# Rogue Vessel "Valient"



## Meloncov (May 12, 2006)

The following chronicles my D20 future campaign that will start this weekend. More information about the campaighn can be found at g13.schtuff.com. More of my art for this campaign can be found their and at my art thread 




Two and a half millenia after the birth of Christ, Humanity has spread out across the galaxy, inhabiting isolated clusters of inhabitable star systems seperated by thousands of lightyears of inhospitable space. Among the oldest of the inhabited sectors is the Gama Cluster, located 400 lightyears from earth. Here, tensions gradually rise between the democratic but corrupt Guymerian Interstellar Republic and the dictatorial but effective Darian Star Empire. All that stands between the present uneasy peace and a war that would cause billions of casualties are a set of century old treaties, the most notable of which forbids the use of space-based weapons against planetary targets.

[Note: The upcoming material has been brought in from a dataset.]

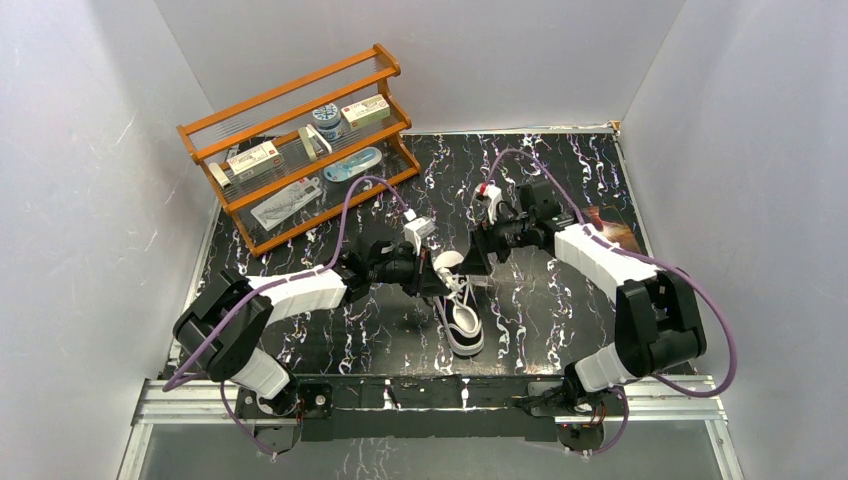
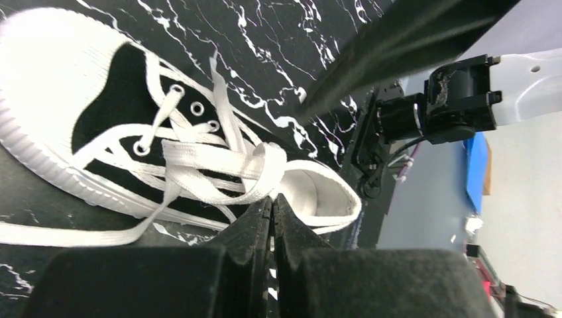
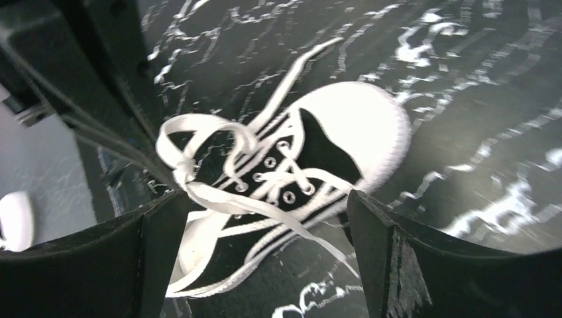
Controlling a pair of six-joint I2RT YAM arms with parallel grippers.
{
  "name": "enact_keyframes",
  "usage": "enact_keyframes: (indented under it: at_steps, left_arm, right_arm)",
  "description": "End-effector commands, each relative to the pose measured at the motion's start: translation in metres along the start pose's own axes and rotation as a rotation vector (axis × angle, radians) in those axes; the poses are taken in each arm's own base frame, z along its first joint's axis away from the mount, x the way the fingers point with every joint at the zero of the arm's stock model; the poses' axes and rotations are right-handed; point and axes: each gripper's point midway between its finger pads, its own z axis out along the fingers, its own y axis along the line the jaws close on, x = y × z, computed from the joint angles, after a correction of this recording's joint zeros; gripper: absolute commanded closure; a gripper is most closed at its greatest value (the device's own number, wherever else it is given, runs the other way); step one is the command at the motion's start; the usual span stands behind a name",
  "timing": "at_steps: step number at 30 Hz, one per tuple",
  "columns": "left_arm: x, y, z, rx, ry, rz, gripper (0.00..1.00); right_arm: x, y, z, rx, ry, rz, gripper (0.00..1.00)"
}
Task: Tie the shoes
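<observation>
no readable text, labels on boxes (image 1: 365, 110) on wooden rack (image 1: 190, 135) too small

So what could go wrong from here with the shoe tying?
The left tool pinches the lace loop only at its tips, so the loop may slip out. Nothing holds the shoe down, so a pull could drag or tip it. The open right tool hovers over the shoe and might snag the loose lace end.

Soft, even light is falling from above, throwing faint shadows on the glossy table (image 1: 560, 300). Blur is smearing the sneaker (image 3: 325, 152) in the right wrist view.
</observation>
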Motion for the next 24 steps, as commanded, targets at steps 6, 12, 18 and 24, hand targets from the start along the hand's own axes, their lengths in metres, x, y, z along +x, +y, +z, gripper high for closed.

Among the hundreds of ships patrolling the border between these powers in Sector Gama 13 is the Guymerian warship _Valient_. Capable of traveling at dozens of times the speed of light and carrying more firepower than most ships twice its size, it is the most technologically advanced ship in the fleet.







On the ninty second day of 2563, the _Valient_ revieved these orders. It's response would change history.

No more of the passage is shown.